Сын парикмахера был добрый, даже слишком добрый и преувеличенно вежливый, маленький, как и его отец, но в юности занимался японским единоборством. После университета он одно время устроился работать коммивояжером в фармацевтическую фирму и развозил лекарства по аптекам. 

— Какой водила на него посмотрит не так, а он выйдет, подойдет — и в глаз. А если тот дверцу не откроет, так он ему зеркало сломает — и в речку. А один раз сам получил, да так, что челюсть надвое раскололо — пластину ему вставили, три месяца с закрытым ртом ходил. А пластина так и осталась. Кажись, медная... А потом с отцом работать стал, а у отца в голове Венеры одни, ни вдохнуть, ни выдохнуть. Парню тяжело, одно время стриг каждого по часу, чтоб не облажаться, а потом совсем худо стало, из туалета выйти не мог. Выключит свет, а ему кажется, что не до конца выключатель нажал, снова включит, и так часа два: то включает, то выключает. Перестал он работать, волосами оброс, в коридоре манга стопками лежат, не пройдешь, а в комнату свою не пускает. Сам воняет, как бездомный, а рядом — дом, специально для него отцом выстроенный, стоит, красивенький весь такой, а он туда и не заходит... Отец его к доктору, а доктор говорит: болезнь. И еще название сказал, сначала по-английски, а потом и иероглифы на бумажке написал. Европейская, говорит, болезнь, раньше не было таких. Пришлось отцу одному на Венер зарабатывать, так и живем. Ладно, в кухню пошли. 

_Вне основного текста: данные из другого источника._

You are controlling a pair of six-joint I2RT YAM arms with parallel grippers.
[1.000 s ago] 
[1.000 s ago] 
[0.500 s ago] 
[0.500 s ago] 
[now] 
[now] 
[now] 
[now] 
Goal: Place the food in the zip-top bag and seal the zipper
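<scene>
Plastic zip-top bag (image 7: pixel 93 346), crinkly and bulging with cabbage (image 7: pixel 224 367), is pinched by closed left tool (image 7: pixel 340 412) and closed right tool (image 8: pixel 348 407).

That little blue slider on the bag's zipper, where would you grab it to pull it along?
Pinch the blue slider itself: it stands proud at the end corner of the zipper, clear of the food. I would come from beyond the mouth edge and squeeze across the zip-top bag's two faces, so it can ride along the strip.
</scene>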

Мы сели у стола с уже функциональной пепельницей и закурили. 

— Слушай, а мы тут к родне ездили, так там ребенок один двухлетний, груди трогать любит. Так я его посадила к себе на колени, а он сразу мне руку под кофту, шарит там, шарит, потом повернется и орет на всю комнату: «Мам, нету!» Вся родня хохочет, конечно, ну и я тоже. А чего мне дергаться? Все уже, срок годности истек. 

Дочка парикмахера держит в соседнем доме косметический салон. К ней приходят дамы, ложатся на кровать, а дочка парикмахера накладывает на них маски и мази и слушает бесконечные истории о тяжелой жизни — в основном о том, что им приходится терпеть от мужа и свекрови. Ни мужа, ни свекрови у дочки парикмахера нет, зато есть умелые руки с потрескавшейся от мазей кожей. 

Докурив, я вышел на улицу. На витрине к Рождеству были выставлены санки, на которых сидел бородатый Санта-Клаус с мешком за плечом. Санта был, очевидно, куплен в магазине, а вот санки парикмахер изготовил из фанеры сам. По форме они были похожи на рыбачью лодку — разок просмолишь, и в море.